What this task involves
From the first line to the last, return the material exactly.

Data shown
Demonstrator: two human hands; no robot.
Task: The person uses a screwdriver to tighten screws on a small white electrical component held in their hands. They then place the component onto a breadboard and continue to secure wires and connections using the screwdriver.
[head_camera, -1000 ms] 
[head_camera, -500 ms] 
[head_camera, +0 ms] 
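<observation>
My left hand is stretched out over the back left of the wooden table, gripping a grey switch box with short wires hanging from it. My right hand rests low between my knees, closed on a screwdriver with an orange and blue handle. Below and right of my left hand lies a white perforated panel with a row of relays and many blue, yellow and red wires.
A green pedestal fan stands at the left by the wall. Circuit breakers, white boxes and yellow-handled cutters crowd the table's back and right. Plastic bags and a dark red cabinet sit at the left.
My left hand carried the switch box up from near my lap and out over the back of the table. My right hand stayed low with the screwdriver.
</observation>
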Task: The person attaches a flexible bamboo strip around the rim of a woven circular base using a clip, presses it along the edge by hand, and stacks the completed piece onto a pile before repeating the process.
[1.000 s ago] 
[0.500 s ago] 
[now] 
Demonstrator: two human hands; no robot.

Response
Demonstrator: two human hands; no robot.
Task: The person uses a screwdriver to tighten screws on a small white electrical component held in their hands. They then place the component onto a breadboard and continue to secure wires and connections using the screwdriver.
[head_camera, -1000 ms] 
[head_camera, -500 ms] 
[head_camera, +0 ms] 
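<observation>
My left hand is stretched out over the back left of the wooden table, gripping a grey switch box with short wires hanging from it. My right hand rests low between my knees, closed on a screwdriver with an orange and blue handle. Below and right of my left hand lies a white perforated panel with a row of relays and many blue, yellow and red wires.
A green pedestal fan stands at the left by the wall. Circuit breakers, white boxes and yellow-handled cutters crowd the table's back and right. Plastic bags and a dark red cabinet sit at the left.
My left hand carried the switch box up from near my lap and out over the back of the table. My right hand stayed low with the screwdriver.
</observation>
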Task: The person attaches a flexible bamboo strip around the rim of a woven circular base using a clip, presses it along the edge by hand, and stacks the completed piece onto a pile before repeating the process.
[1.000 s ago] 
[0.500 s ago] 
[now] 
Demonstrator: two human hands; no robot.

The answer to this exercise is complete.